The race will almost certainly get dirty and personal. Upon Martinez’s entry into the race, Jim Greer, chairman of the Florida Republican Party, denounced Democrats for recruiting a candidate “who was convicted on charges of corruption and never acquitted by any jury” and accused Martinez of having a “record of corruption, crude behavior and offensive rhetoric.”
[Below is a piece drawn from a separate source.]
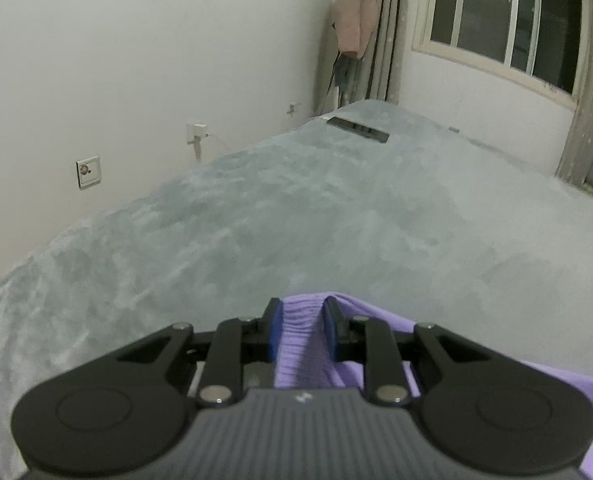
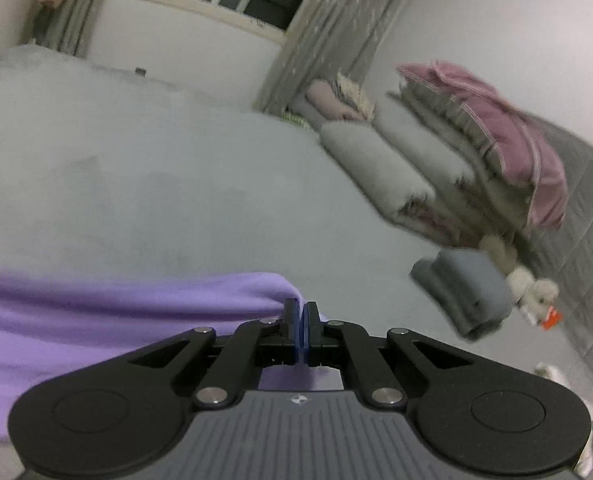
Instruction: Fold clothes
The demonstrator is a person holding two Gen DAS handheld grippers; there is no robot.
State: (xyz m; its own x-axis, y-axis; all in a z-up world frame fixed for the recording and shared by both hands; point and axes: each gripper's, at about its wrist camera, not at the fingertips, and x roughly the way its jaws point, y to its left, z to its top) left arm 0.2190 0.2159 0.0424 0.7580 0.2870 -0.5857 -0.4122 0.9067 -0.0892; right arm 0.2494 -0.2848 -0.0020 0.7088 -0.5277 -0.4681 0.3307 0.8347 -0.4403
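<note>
A thick ribbed bunch of the purple top (image 1: 300,344) was pinched between the blue pads (image 1: 275,330) of the left gripper (image 1: 302,312), so a small gap was left between them. The right gripper (image 2: 299,312) was almost fully closed on a thin edge of the same cloth. The top was spread sideways between the two grippers, low over the grey bed (image 1: 296,216). Neither gripper was nearer; one side was held by each. Most of the top was hidden under the grippers. Whether it touched the bed could not be seen. The folded bedding (image 2: 436,160) was blurred.
</note>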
Lincoln Diaz-Balart told the Miami Herald he will not be defeated: ‘I will talk about my record, my achievements, about all that I’ve done all these years in Washington for this community. My
record speaks for itself.’.
The former mayor was convicted on six counts of conspiracy, extortion and racketeering in the early 1990s and sentenced to prison, but the charges were dropped on appeal. Last September, after Greer criticized Sen. Hillary Clinton for attending a fund raiser at Martinez’s house, an angry Martinez referred to Greer using a vulgar term for a female body part and offered “to have a debate mano a mano” if any Republican wanted to “take him on.”

Mario Diaz-Balart [R]
Mario Diaz-Balart [R]
Ileana Ros-Lehtinen [R]
Ileana Ros-Lehtinen [R]
Joe Garcia [D]
Joe Garcia [D]
Annette Taddeo  [D]
Annette Taddeo [D]

South Florida Trifecta?

Rep. Lincoln Diaz-Balart isn’t the only Republican under attack in Miami-Dade County. Democrats are mounting an ambitious bid this year to try to take over the seats of three south Florida Republicans. Diaz-Balart’s brother Mario, who has represented the 25th District since 2003, has drawn a challenge from Joe Garcia, a Democratic strategist and former director of the Cuban American National Foundation. In the 18th District, Democrat Annette Taddeo, a Colombia-born business executive, is taking on Rep. Ileana Ros-Lehtinen.

Dave Weldon [R]
Dave Weldon [R]
Bill Posey [R]
Bill Posey [R]
Paul Rancatore [D]
Paul Rancatore [D]

15th District — Smooth Sailing?

Don’t expect too much of a battle in the Space Coast’s 15th District, where Republican Rep. Dave Weldon is retiring after seven terms in Congress to return to his medical practice and devote more time to his family. Republican Party officials have gone to extraordinary lengths to ensure that the seat does not fall into Democratic hands. In February, GOP leaders convinced state Rep. Stan Mayfield not to run for the seat in hopes of clearing the field for state Sen. Bill Posey as his likely successor. GOP Chairman Jim Greer took the unusual step of presenting a Rule 11 letter to Posey, which entitles him to financial support during the primary from the Republican National Committee and the National Republican Congressional Committee. Nonetheless, Posey has drawn two GOP competitors in the primary: Alan Bergman, a businessman from Indiatlantic and Kevin Lehoullier, a Fellsmere resident who is a senior executive at a cheese importing company. Trevor Lowing, a resident of Satellite Beach who has worked in the local defense, space and technology industries, is a registered Republican but is running on the ballot with no party affilation. Frank Zilaitis, a lawyer from Melbourne, has also filed as a no-party candidate. Democrats’ best hope for the seat is Paul Rancatore, an American Airlines’ captain and operating officer for I-Texas Wireless. He’ll do battle for the Democratic nomination with physician Stephen Blythe. While more than half of the 15th District’s voters live in Brevard, the district also encompasses all of Indian River County and parts of Osceola and Polk counties. Posey has served in the Legislature since 1992 and is the current chair of the important Banking and Insurance Committee.